Flu vaccines have been marketed for a long time to combat annual influenza, although their efficiency might range from 40 to 70%. Winters is approaching the northern hemispheres, and alongside it, flu season; however, progress made in the battle over COVID-19 is fueling expectations for a better dependable vaccination.
According to a team of experts, Coronavirus and flu viruses have many similarities that affect the human body. However, the style of infection and severity in both diseases differ to a large extent; there are probabilities that the vaccine for Covid may help recover from flu also. Hence experts focus on developing a vaccine that can help one stay protected against both health risks at a time.
Can COVID Vaccine Technology Aid In The Development Of A Better Flu Vaccine?
However, drugs companies and labs were scrambling to adapt what they’ve discovered from RNA vaccinations to the flu, spurred not just by the promise for highly efficient, life-saving vaccinations but simply by the huge revenues at stake.
To stimulate resistance, they injected an inactivated viral strain into people.
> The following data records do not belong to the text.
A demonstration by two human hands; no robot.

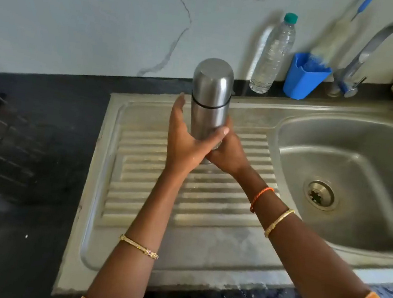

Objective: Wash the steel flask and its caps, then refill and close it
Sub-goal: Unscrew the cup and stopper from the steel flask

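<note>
Item: steel flask (210, 100), capped, upright above the drainboard (149, 192); I judge it rigid, smooth, possibly slippery; left hand (187, 137) and right hand (227, 153) both grip its lower body, the best hold.

Home kitchen. Steel sink (352, 169) with ribbed drainboard (184, 197) sitting in a dark countertop (27, 151); tap (378, 47) arching at 2 o'clock; 1 plastic water bottle (273, 54) and blue brush holder (305, 75) standing against a marble-patterned wall (84, 9).

Steel flask (210, 100) — upright, outer cap on, brushed silver, above ribbed drainboard.
</note>
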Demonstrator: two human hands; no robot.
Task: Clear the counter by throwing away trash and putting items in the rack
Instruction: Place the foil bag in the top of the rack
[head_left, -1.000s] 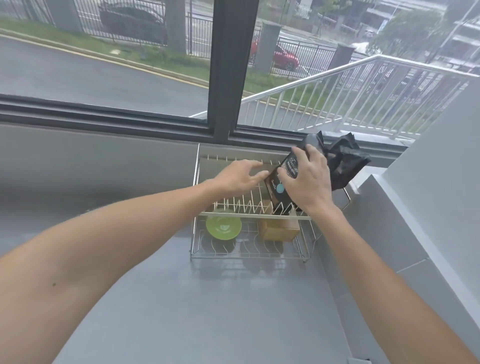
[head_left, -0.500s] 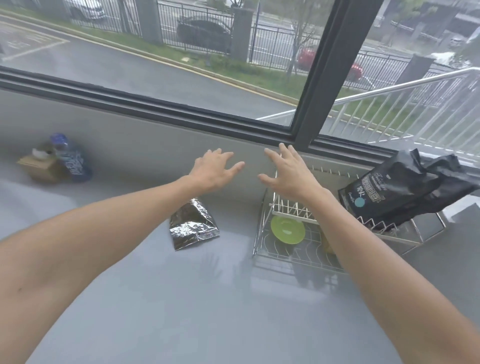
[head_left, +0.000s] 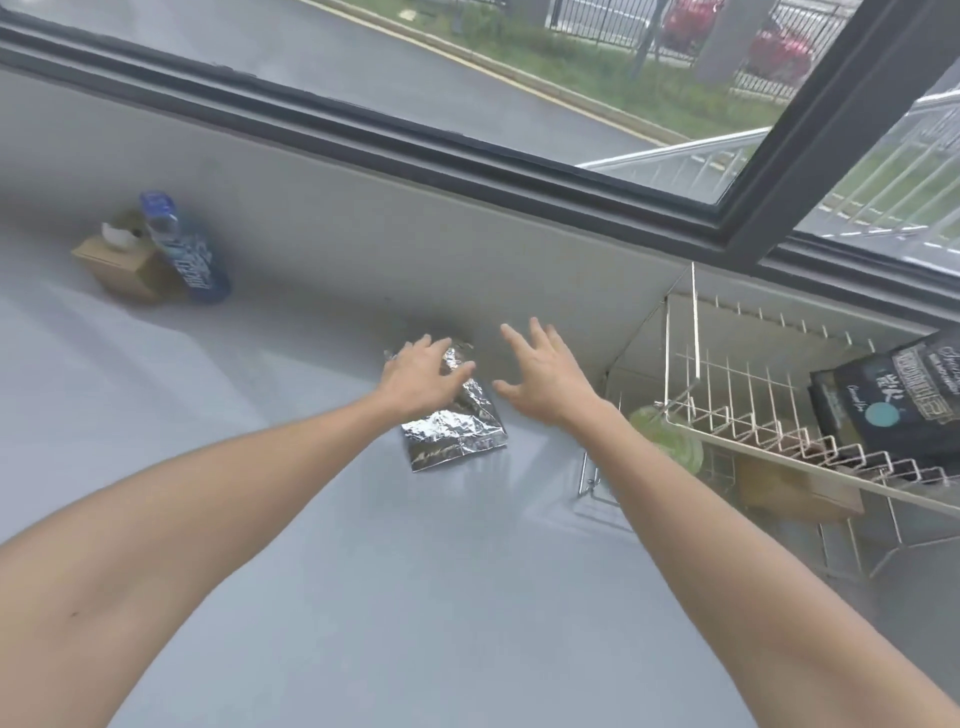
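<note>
A crumpled silver foil packet (head_left: 457, 431) lies flat on the grey counter (head_left: 322, 597) near the back wall. My left hand (head_left: 421, 376) hovers over its far end with fingers spread, covering part of it; contact is unclear. My right hand (head_left: 543, 374) is open just right of the packet, holding nothing. The wire dish rack (head_left: 691, 364) stands at the right. A black coffee bag (head_left: 893, 400) rests on its upper tier. Under that tier sit a green bowl (head_left: 670, 436) and a brown box (head_left: 795, 488).
At the far left against the wall stand a brown tissue box (head_left: 122, 265) and a blue-labelled water bottle (head_left: 182, 249) leaning on it. A low grey wall (head_left: 363, 244) and dark window frame run behind the counter.
My right hand let go of the black bag, which now rests on the rack. Both hands moved left and down to the foil packet, and the view swung left.
</note>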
That immobilized viruses should be produced ahead of time, which could present issues if the strains aren’t compatible.
Pfizer, a US pharmaceutical company, started infusing flu vaccines into patients this month, using messenger RNA (or mRNA), something it currently utilizes from its coronavirus vaccination. RNA, or ribosomal RNA, is a relative of DNA, or deoxyribose, which is the genetic organizing component.
Sanofi, a French pharmaceutical company, has begun testing on the “monovalent” RNA vaccination, which targets a specific viral variant but would start tests on a “quadrivalent” immunization next year. Moderna, a US biotechnology startup that develops a COVID vaccine based on mRNA, began flu vaccination studies in July.
Six months preceding flu seasons, infectious disease specialist Claude-Agnes Reynaud explained, “we assess which strains are circulating the most.”
“Sometimes we get it wrong, and this creates a significant excess of mortality,” said the director of research at France’s INSERM health and scientific study agency.
“The problem with inactivating a virus to prepare a vaccine is that it can damage certain surface proteins,” she explained, noting that it is these polypeptides that activate the immunological system reaction.
The World Health Organization informs vaccination manufacturers on which flu viruses to monitor. Rather than transporting those viruses molecules inside the brain, lab-generated mRNA instructs human lymphocytes to produce them, allowing the immune response to identify and combat potential infections.
“And if it warns of a change in the prevalent strains, we will be able to change much faster with RNA,” said Jean-Jacques Le Fur, an analyst at Bryan, Garnier & Co.
The vaccinations’ efficacy might be boosted by up to 95 percent based on this, according to the study.
Norbert Pardi, a vaccine expert, has employed mRNA to create a vaccine that contains many antigens. As a result, the race to create RNA-based flu vaccines is on.
Immunol systems make antibodies in response to antigens, so Pardi expects that his strategy, which has previously been tried on animals, would “induce protection from different, distinct flu strains.”
“Such multivalent vaccines will likely induce broadly protective immune responses superior to currently used flu vaccines,” he told AFP.
Nevertheless, the technique comes with its own set of issues, like the requirement for storage at extremely low temps, as opposed to existing flu shots, which could be stored in standard freezers.
The idea of developing an mRNA vaccination to combat influenza is enticing to drug manufacturers, according to Jamila El Bougrini, the biotech expert at financial markets researcher Investment Equities.
Flu vaccine revenues reached $5 billion in 2020 & could exceed $7 billion this year.
It is “a very attractive market for the big laboratories,” Bougrini said.